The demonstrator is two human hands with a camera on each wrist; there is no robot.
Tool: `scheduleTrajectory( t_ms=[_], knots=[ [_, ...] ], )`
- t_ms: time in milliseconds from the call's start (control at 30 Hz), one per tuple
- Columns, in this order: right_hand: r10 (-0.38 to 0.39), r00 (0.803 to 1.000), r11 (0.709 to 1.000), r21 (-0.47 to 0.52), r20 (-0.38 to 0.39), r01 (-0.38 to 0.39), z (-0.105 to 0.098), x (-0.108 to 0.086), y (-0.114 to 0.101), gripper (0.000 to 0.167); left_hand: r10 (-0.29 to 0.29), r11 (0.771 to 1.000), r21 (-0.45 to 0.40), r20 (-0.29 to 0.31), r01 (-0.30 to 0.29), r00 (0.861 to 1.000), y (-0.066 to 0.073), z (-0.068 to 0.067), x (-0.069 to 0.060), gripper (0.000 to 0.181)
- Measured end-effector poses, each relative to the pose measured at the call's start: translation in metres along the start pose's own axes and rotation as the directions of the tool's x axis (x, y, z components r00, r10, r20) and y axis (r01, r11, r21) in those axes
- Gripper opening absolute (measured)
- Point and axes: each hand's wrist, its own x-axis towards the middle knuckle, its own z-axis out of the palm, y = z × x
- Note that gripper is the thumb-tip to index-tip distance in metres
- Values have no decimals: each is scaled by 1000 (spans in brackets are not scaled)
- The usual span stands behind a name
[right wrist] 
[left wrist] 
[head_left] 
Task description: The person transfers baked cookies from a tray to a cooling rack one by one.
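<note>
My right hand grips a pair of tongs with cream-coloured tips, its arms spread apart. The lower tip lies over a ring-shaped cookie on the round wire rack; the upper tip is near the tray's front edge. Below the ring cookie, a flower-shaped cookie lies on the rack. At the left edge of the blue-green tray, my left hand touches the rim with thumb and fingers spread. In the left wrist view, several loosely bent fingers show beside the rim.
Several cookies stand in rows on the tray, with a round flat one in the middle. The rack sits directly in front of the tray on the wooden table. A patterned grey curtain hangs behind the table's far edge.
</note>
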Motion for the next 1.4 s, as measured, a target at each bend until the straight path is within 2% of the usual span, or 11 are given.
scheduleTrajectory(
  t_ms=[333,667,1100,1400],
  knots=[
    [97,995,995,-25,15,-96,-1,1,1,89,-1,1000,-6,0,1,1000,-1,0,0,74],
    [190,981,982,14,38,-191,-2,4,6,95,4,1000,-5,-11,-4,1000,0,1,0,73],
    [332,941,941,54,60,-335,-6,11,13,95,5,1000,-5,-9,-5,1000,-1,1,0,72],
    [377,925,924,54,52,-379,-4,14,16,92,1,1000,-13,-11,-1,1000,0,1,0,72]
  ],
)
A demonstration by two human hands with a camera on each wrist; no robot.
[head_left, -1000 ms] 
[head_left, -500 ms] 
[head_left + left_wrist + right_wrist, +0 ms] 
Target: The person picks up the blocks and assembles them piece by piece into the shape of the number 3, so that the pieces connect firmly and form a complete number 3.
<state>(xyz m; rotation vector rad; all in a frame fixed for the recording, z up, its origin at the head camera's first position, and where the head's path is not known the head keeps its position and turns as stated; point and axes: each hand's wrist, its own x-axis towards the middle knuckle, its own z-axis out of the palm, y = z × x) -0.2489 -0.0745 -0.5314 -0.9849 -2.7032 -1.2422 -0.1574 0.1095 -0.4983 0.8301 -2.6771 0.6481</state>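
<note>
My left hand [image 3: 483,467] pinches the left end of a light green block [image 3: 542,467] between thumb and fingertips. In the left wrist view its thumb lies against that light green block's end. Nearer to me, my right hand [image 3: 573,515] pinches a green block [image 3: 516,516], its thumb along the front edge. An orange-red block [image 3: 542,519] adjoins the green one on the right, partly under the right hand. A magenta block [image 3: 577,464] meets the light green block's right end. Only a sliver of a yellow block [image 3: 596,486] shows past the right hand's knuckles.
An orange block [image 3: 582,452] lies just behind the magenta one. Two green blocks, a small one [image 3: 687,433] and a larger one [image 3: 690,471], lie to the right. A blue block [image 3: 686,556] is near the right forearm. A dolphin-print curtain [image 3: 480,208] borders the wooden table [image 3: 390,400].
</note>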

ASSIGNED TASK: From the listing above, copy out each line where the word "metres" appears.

TASK RESPONSE:
- Measured end-effector poses, each relative to the pose measured at the call's start: translation in metres along the start pose's own axes and rotation as the directions of the tool's x axis (x, y, z components r00, r10, r20) and y axis (r01, r11, r21) in those axes
- Note that gripper is the thumb-tip to index-tip distance in metres

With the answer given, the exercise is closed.